Since 2020, my lab has really shifted to try to understand both acute and long-term disease from COVID. The recent work is demonstrating something very interesting, which is that when a person has lupus-related antibodies at the time of COVID-19 diagnosis, they're more likely to develop long COVID-19. We've always suspected involvement of autoimmunity in long COVID-19 and pathogenesis and that that may be an interesting link that lupus-like conditions may predispose someone to develop long COVID-19. And if so, is there an involvement of these anti-retroviral antibodies in that pathway. So that's what we're currently working on with the support of the Insight Prize.
So these are not people that already have lupus — these are people that have some of the characteristics that you've found in the people that may go on to develop lupus?

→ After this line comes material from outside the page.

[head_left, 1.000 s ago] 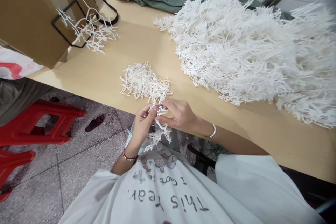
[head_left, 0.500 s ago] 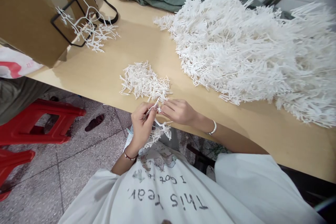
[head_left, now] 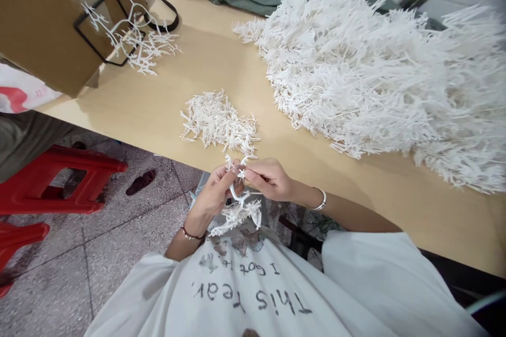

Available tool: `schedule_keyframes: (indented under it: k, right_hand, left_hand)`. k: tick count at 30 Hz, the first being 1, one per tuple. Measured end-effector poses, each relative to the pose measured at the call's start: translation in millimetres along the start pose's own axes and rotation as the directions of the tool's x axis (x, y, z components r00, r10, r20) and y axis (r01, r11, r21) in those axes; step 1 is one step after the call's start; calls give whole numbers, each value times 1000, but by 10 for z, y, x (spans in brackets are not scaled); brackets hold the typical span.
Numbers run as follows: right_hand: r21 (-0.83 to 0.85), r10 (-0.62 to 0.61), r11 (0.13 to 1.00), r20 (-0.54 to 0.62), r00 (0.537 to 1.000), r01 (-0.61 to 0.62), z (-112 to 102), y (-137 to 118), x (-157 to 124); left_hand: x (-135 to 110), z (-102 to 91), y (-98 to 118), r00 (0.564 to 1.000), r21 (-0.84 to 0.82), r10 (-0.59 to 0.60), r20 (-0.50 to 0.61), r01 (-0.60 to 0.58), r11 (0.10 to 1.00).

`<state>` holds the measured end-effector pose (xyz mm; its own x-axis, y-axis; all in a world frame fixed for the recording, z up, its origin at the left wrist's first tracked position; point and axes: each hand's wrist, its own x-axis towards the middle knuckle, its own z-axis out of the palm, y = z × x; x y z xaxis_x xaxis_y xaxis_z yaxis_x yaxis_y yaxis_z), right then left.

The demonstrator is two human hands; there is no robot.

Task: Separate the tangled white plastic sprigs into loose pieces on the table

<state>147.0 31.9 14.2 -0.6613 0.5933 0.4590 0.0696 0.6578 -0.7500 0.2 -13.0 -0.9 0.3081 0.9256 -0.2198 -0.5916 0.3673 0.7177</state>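
Between my hands, at the table's front edge, is a white branched plastic stem (head_left: 239, 197) with small forked tips; its bushy lower end hangs over my lap. My left hand (head_left: 216, 189) is closed around the stem near its top. The fingers of my right hand (head_left: 271, 179) pinch a small star-shaped tip beside the left fingertips; whether it is a separate piece I cannot tell. Just beyond my hands lies a small pile of short white plastic sprigs (head_left: 219, 122).
A large heap of white branched stems (head_left: 367, 73) covers the right of the table (head_left: 205, 68). At the left, a branched white piece (head_left: 138, 37) rests by a black wire frame (head_left: 79, 26) and a cardboard box (head_left: 43, 16). Red stools (head_left: 90, 168) stand on the floor.
My hands have come slightly closer to my body. The stem has turned more upright, showing forked tips above my fingers, and its bushy end hangs a little lower.
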Motion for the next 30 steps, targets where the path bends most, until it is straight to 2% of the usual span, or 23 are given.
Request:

Correct. They don't have full blown lupus. They’ve never been identified as having lupus. They just have low-levels of these lupus-associated autoantibodies. The clinician wouldn't call them lupus because it's below the threshold of what a disease is usually defined with. They have these lupus tendencies, autoantibodies to begin with, and then when they got COVID-19 that predisposed them to develop full-blown like autoimmunity or maybe autoantibodies that can cause these long-term symptoms that long haulers are now suffering from. We don't know exactly what pathways are triggered in these people, but the fact that there is this link between the lupus-related autoantibodies and the development of long COVID-19 and the fact that [like lupus] long COVID-19 also occurs more in women than in men. We're just trying to make any possible links between these observations.
What motivates you to continue this research? Is there something that drives you to understand it better?
It's the suffering, and what patients are dealing with on a daily basis. The long COVID-19 as well as lupus symptoms are so taxing to the health and emotional, and financial status of these people that some people have taken their own lives. They just can't tolerate the symptoms and debilitating conditions that they're dealing with. So that's really what drives me is to alleviate any part of this suffering if I can.